Emotions I worked so hard to overcome came back with a vengeance, refusing to be ignored. Refusing to let me forget all the horrible lies my depression and anxiety tell me everyday. Insisting I replay every fear that was validated this week by people I considered to be friends.
When I was drinking, alcohol helped to silence the negative messages rolling around in my head. I didn’t think about how much hotter the girl next to me was. I didn’t worry about my past defining me. I wasn’t worried about fake friends saying hurtful, untrue things about me. But now, all I can do is feel the sharp knife of betrayal in my back. I feel it to the fullest, but I don’t want to.
This week, I missed drinking. I missed the taste of bourbon whiskey and how impressed people were when I’d shoot it like it was nothing. I missed loud music and dancing with my friends while we drunkenly giggled.
This week, I hated going to the pool and drinking vitamin water while everyone else sipped their vodka cranberries. I hated not ordering a glass of wine with my dinner. I hated making and serving alcoholic beverages that I couldn’t drink to other people. And I hate I felt that way.
As I write this, tears stream down my face. I’m still sober. Temptation didn’t get the best of me, yet I am embarrassed. I’m humiliated to admit that after seven weeks of strength, after doing my best to work through a trigger, I feel incredibly weak. I’m angry at myself for missing something that made my life so terrible.
I refuse to drink, but I am in desperate need for a new outlet.

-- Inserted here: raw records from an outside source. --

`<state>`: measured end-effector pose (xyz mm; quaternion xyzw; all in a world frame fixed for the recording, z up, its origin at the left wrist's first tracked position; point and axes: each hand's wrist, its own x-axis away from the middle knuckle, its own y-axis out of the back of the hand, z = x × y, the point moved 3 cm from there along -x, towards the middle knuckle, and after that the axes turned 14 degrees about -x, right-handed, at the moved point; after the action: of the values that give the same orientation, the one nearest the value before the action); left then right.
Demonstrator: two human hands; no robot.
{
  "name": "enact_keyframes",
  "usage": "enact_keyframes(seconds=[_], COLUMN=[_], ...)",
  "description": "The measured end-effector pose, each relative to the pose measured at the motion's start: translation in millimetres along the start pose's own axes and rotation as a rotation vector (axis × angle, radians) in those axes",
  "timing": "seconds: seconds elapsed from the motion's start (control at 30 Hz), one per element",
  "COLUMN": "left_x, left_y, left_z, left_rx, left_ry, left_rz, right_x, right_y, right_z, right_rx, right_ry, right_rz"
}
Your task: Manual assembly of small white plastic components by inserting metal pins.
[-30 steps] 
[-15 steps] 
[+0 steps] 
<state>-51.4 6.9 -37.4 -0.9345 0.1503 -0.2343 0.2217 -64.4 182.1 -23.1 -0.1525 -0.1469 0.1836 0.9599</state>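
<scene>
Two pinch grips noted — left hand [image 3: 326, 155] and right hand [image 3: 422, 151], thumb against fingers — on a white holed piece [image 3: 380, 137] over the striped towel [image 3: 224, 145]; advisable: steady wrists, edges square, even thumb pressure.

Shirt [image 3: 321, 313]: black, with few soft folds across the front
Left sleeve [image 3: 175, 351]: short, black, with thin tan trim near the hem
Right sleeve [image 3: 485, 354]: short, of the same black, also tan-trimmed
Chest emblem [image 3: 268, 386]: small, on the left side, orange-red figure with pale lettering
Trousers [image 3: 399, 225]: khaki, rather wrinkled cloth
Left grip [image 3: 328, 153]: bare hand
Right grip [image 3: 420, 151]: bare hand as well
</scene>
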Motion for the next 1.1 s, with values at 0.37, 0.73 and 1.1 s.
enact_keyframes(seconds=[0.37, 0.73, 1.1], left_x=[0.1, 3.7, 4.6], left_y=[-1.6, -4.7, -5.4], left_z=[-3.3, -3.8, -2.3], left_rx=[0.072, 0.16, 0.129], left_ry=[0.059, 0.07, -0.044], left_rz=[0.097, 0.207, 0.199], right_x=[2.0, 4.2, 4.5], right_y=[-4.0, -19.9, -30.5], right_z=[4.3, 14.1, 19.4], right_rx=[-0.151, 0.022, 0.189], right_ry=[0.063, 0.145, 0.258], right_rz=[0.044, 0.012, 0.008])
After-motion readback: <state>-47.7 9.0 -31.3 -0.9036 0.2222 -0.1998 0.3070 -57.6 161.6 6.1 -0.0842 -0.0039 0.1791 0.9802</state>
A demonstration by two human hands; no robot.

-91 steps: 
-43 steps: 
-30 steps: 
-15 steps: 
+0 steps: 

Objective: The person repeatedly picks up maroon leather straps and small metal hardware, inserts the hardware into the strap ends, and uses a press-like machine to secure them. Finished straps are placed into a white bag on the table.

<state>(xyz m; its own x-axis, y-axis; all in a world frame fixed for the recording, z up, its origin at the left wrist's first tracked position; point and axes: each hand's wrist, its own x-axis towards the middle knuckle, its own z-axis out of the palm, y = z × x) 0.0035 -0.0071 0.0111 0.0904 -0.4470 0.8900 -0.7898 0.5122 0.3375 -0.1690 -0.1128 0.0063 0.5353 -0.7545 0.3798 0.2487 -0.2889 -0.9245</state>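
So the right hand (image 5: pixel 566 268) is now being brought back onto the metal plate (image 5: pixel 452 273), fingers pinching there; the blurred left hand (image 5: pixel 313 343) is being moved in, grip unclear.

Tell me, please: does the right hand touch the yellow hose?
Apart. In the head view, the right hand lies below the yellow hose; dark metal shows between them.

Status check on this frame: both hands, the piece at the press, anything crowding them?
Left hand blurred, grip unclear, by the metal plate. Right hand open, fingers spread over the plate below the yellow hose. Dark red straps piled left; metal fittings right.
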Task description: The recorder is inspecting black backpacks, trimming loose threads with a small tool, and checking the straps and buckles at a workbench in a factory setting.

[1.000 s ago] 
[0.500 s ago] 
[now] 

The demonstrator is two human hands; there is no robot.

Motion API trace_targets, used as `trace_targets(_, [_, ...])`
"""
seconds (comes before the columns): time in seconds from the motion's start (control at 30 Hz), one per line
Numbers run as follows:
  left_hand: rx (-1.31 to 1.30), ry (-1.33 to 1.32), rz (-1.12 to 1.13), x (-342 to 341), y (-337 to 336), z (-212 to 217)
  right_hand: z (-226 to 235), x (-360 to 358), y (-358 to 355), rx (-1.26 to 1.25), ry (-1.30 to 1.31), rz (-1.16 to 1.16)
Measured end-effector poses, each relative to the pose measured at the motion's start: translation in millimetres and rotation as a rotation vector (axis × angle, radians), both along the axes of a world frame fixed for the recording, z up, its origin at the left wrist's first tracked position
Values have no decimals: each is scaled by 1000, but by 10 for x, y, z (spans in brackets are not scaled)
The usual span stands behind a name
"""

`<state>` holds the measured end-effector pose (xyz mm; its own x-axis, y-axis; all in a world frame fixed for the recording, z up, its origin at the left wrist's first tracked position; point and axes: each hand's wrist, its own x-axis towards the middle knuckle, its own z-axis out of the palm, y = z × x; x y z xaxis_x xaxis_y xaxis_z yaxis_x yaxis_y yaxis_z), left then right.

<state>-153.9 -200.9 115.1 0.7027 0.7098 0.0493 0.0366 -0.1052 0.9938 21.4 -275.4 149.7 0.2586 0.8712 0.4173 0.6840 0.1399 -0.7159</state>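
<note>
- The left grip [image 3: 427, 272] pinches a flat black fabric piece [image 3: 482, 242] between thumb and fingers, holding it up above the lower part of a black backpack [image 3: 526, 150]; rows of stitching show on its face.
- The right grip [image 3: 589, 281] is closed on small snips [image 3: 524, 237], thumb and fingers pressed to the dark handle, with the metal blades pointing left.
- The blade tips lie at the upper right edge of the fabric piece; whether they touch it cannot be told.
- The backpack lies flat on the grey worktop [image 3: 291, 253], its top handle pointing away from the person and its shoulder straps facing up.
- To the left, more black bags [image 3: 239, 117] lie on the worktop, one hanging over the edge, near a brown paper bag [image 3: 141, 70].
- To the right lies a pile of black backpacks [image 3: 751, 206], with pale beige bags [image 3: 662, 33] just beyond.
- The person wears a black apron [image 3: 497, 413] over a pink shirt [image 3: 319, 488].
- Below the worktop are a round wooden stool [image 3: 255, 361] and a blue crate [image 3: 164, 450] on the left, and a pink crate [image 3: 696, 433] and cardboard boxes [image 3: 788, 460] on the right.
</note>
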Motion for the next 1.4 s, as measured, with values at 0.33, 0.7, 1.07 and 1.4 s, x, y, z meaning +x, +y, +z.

I’ve turned to music, which helps, but not nearly enough. I write until my fingers cramp up. I call out to God for comfort, but I can’t help but wish I had something to numb the pain.
I know things will get better at some point, but today I’m hurting. Today, I’m pushing through the emotions and doing my best to shut out the lies a younger, less confident me would tell myself.
“You’re not skinny enough. Not pretty enough. Not smart, witty, or flirty enough. Someone is always going to beat you at all of it. You will always be the second choice. All the proof you need is right in front of you.”
So yes, while I am still sober, today, I am believing the lies. Today, I fear… I am just not enough.